Data below:
◇ ◇ ◇

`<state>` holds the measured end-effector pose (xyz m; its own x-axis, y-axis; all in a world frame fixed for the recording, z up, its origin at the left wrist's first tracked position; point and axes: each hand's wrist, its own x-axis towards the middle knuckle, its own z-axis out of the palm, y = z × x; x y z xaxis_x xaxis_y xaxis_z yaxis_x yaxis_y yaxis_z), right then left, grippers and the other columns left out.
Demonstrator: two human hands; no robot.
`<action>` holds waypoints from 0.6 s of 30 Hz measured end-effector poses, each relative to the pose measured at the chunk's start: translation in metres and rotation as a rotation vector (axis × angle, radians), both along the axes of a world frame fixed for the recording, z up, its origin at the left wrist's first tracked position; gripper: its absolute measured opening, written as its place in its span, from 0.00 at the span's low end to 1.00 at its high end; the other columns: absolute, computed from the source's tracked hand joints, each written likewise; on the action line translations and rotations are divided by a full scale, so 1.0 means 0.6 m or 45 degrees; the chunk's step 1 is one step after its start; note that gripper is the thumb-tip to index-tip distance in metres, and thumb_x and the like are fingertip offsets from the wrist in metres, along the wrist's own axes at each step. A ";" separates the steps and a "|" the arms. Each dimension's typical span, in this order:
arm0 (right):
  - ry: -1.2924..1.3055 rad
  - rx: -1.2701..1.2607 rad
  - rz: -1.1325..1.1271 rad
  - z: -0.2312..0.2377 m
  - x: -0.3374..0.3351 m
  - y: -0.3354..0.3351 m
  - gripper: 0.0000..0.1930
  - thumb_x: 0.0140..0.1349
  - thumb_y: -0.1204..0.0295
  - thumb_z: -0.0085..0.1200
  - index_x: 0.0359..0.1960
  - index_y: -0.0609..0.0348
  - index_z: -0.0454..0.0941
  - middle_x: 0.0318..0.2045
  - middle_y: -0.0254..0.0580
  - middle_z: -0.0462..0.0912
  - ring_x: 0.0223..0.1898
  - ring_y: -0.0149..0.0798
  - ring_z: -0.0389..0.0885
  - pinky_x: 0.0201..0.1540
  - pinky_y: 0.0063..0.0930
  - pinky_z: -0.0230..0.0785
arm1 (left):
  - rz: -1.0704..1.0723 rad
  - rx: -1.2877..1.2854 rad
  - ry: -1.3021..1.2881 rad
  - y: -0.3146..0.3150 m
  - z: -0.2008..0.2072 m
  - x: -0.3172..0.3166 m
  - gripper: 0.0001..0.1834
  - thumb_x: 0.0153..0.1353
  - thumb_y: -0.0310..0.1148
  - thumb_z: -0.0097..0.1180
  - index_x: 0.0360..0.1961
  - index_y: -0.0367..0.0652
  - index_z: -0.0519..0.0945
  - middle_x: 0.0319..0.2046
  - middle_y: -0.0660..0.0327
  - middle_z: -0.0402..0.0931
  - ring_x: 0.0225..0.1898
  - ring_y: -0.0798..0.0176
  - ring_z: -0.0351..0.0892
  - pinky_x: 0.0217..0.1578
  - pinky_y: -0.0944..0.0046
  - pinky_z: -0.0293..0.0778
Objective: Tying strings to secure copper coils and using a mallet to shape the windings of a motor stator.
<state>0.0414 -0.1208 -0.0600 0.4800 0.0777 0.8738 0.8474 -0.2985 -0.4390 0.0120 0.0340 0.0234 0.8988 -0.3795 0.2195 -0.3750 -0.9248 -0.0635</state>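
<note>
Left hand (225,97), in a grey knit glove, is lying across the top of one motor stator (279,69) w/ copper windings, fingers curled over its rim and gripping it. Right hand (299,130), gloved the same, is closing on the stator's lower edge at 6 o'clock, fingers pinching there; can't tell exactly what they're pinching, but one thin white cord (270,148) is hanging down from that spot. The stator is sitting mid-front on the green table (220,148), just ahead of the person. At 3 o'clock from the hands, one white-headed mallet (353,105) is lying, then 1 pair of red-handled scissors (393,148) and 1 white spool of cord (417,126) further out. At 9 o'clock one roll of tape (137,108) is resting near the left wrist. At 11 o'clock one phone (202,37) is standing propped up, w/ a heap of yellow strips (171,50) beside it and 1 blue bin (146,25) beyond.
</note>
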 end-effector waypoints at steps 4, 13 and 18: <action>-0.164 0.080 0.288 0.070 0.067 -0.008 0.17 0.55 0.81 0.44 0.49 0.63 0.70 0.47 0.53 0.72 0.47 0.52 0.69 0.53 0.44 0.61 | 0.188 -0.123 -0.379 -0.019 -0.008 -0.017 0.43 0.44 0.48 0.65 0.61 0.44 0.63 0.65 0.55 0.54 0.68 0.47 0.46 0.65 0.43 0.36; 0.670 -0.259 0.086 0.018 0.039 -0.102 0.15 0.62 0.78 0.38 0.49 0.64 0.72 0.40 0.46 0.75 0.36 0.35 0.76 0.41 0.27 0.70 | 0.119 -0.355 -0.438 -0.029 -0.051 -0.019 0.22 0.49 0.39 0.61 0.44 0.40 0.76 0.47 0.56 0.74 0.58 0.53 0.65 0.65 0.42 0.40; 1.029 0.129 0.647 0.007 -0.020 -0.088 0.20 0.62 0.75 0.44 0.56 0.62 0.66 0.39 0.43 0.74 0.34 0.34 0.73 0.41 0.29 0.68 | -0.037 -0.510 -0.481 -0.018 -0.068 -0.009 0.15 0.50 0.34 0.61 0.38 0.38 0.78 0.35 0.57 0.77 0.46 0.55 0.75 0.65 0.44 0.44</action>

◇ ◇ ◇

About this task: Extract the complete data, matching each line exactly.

Answer:
`<state>` holds the measured end-effector pose (xyz m; its own x-axis, y-axis; all in a world frame fixed for the recording, z up, its origin at the left wrist's first tracked position; point and axes: each hand's wrist, its own x-axis towards the middle knuckle, its own z-axis out of the palm, y = z × x; x y z xaxis_x xaxis_y xaxis_z yaxis_x yaxis_y yaxis_z), right then left, grippers and the other columns left out.
Demonstrator: two human hands; no robot.
`<action>` holds waypoints from 0.6 s of 30 Hz measured end-effector poses, each relative to the pose measured at the chunk's start: translation in metres and rotation as a rotation vector (axis × angle, radians), both along the axes of a world frame fixed for the recording, z up, its origin at the left wrist's first tracked position; gripper: its absolute measured opening, written as its place in its span, from 0.00 at the span's low end to 1.00 at its high end; the other columns: absolute, computed from the source's tracked hand joints, each written likewise; on the action line translations and rotations are divided by a full scale, so 1.0 means 0.6 m or 45 degrees; the chunk's step 1 is one step after its start; note that gripper is the thumb-tip to index-tip distance in metres, and thumb_x and the like are fingertip offsets from the wrist in metres, along the wrist's own axes at each step. A ";" separates the steps and a "|" the arms. Each dimension's typical span, in this order:
arm0 (right):
  - ry: -1.2924..1.3055 rad
  - rx: -1.2701..1.2607 rad
  - rz: -1.1325..1.1271 rad
  - z: -0.2312..0.2377 m
  - x: -0.3374..0.3351 m
  - y: -0.3354..0.3351 m
  - gripper: 0.0000..0.1930
  - thumb_x: 0.0140..0.1349
  - thumb_y: -0.1204..0.0295
  - thumb_z: -0.0085..0.1200
  - index_x: 0.0359..0.1960
  - index_y: -0.0609..0.0348
  - index_z: -0.0454..0.0941
  - middle_x: 0.0318..0.2045
  - middle_y: -0.0254..0.0580
  - middle_z: -0.0462..0.0912
  - ring_x: 0.0223..0.1898
  - ring_y: -0.0149..0.0798
  - ring_z: -0.0389..0.0885
  - pinky_x: 0.0201..0.1540
  - pinky_y: 0.0063..0.0930
  - pinky_z: -0.0230..0.0785
arm1 (left):
  - rz: -1.0704..1.0723 rad
  - rx: -1.2877..1.2854 rad
  - ry: -1.3021..1.2881 rad
  - y: -0.3146..0.3150 m
  - z: -0.2008..0.2072 m
  - x: -0.3172..0.3166 m
  - gripper: 0.0001..0.1834
  - thumb_x: 0.0153..0.1353
  - thumb_y: -0.0310..0.1148
  - thumb_z: -0.0097..0.1180
  - index_x: 0.0360..0.1961
  - index_y: -0.0367..0.0652
  - index_z: -0.0519..0.0945
  - middle_x: 0.0319..0.2046
  - middle_y: -0.0660..0.0327
  - middle_z: -0.0402..0.0931
  - ring_x: 0.0225..0.1898
  - ring_y: -0.0798..0.0176
  - ring_z: -0.0351..0.0892
  - pinky_x: 0.0217..0.1578
  - pinky_y: -0.0944..0.0046
  - pinky_z: -0.0293..0.0778
Objective: Tying strings to secure copper coils and using a mallet to shape the windings of a motor stator.
<state>0.0414 -0.1208 -0.0600 0.4800 0.0777 0.8738 0.8474 -0.2985 -0.4390 0.0120 0.0340 0.0234 0.8988 -0.3795 0.2195 -0.3750 -0.9248 -0.0635</state>
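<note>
Left hand (225,97), in a grey knit glove, is lying across the top of one motor stator (279,69) w/ copper windings, fingers curled over its rim and gripping it. Right hand (299,130), gloved the same, is closing on the stator's lower edge at 6 o'clock, fingers pinching there; can't tell exactly what they're pinching, but one thin white cord (270,148) is hanging down from that spot. The stator is sitting mid-front on the green table (220,148), just ahead of the person. At 3 o'clock from the hands, one white-headed mallet (353,105) is lying, then 1 pair of red-handled scissors (393,148) and 1 white spool of cord (417,126) further out. At 9 o'clock one roll of tape (137,108) is resting near the left wrist. At 11 o'clock one phone (202,37) is standing propped up, w/ a heap of yellow strips (171,50) beside it and 1 blue bin (146,25) beyond.
</note>
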 end-effector waypoints at steps 4, 13 and 18: <action>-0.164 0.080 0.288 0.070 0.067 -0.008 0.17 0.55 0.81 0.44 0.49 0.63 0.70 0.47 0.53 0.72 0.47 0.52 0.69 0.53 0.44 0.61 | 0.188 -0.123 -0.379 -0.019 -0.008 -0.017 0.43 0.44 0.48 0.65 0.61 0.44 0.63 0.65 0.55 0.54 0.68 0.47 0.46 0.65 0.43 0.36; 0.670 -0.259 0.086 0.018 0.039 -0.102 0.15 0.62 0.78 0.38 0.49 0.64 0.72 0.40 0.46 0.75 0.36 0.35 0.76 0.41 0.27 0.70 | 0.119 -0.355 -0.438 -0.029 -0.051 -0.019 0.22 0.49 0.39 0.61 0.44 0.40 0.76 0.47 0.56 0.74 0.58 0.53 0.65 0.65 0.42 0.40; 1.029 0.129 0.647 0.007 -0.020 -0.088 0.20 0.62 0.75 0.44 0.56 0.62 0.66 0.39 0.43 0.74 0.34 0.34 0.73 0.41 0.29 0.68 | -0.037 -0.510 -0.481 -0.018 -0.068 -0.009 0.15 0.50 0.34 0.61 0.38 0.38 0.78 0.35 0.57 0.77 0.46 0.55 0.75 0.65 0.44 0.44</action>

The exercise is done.